▶ **WORK TO COMPLETE**
The listing below must be returned in full and unchanged, without the images it carries.
======== PROVIDED MATERIAL ========
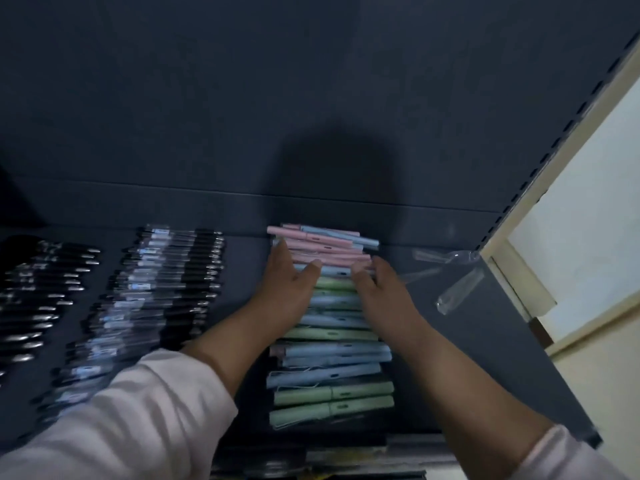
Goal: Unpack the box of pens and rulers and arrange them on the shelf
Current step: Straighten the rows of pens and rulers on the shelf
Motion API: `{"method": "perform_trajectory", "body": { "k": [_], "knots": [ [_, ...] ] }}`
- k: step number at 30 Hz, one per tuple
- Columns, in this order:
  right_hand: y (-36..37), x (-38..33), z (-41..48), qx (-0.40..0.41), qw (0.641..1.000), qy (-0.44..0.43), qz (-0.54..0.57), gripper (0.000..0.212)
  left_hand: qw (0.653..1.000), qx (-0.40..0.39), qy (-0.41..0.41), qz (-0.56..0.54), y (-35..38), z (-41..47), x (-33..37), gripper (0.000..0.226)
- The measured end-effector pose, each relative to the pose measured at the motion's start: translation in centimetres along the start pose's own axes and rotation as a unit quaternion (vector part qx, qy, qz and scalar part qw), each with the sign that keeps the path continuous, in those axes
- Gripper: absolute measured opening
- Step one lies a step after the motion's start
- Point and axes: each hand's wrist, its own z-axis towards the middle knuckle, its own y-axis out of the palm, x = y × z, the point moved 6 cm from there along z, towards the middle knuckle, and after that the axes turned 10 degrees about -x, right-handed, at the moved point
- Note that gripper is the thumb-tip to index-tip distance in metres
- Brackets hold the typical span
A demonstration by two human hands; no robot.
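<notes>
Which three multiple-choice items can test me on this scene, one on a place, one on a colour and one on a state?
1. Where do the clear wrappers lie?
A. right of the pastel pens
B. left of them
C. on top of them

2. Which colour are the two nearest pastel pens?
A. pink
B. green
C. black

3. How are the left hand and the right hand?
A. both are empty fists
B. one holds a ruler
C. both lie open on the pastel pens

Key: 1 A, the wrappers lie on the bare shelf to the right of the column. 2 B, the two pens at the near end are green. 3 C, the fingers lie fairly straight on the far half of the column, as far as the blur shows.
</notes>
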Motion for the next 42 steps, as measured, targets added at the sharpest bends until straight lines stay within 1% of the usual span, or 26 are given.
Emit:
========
▶ **EXERCISE SOLUTION**
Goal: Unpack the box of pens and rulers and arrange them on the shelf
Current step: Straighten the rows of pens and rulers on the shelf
Motion API: `{"method": "perform_trajectory", "body": { "k": [_], "knots": [ [_, ...] ] }}`
- k: step number at 30 Hz, one per tuple
- Columns, in this order:
  right_hand: y (-36..37), x (-38..33), z (-41..48), qx (-0.40..0.41), qw (0.641..1.000), qy (-0.44..0.43), qz (-0.54..0.57), gripper (0.000..0.212)
  left_hand: qw (0.653..1.000), qx (-0.40..0.39), qy (-0.41..0.41), qz (-0.56..0.54), y (-35..38), z (-41..47), x (-33..37), gripper (0.000..0.226)
- The measured end-effector pose, each relative to the pose measured at the motion's start: translation in centimetres along the start pose's own axes and rotation as a unit quaternion (vector part qx, qy, qz and scalar part qw), each with the sign that keeps the path continuous, in those axes
- Gripper: absolute measured opening
- Step one lies a step after the motion's start
- Point and axes: each hand's wrist, its own z-axis towards the middle knuckle, its own y-axis out of the palm, x = y × z, the point moved 6 cm from there along z, towards the middle knuckle, and after that the axes turned 10 degrees about -x, right-handed, at the moved point
- Note that gripper is the thumb-tip to index-tip distance in metres
- Brackets hold the typical span
A demonstration by two human hands; no robot.
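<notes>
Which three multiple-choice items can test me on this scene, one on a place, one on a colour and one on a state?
1. Where do the clear wrappers lie?
A. right of the pastel pens
B. left of them
C. on top of them

2. Which colour are the two nearest pastel pens?
A. pink
B. green
C. black

3. How are the left hand and the right hand?
A. both are empty fists
B. one holds a ruler
C. both lie open on the pastel pens

Key: 1 A, the wrappers lie on the bare shelf to the right of the column. 2 B, the two pens at the near end are green. 3 C, the fingers lie fairly straight on the far half of the column, as far as the blur shows.
</notes>
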Motion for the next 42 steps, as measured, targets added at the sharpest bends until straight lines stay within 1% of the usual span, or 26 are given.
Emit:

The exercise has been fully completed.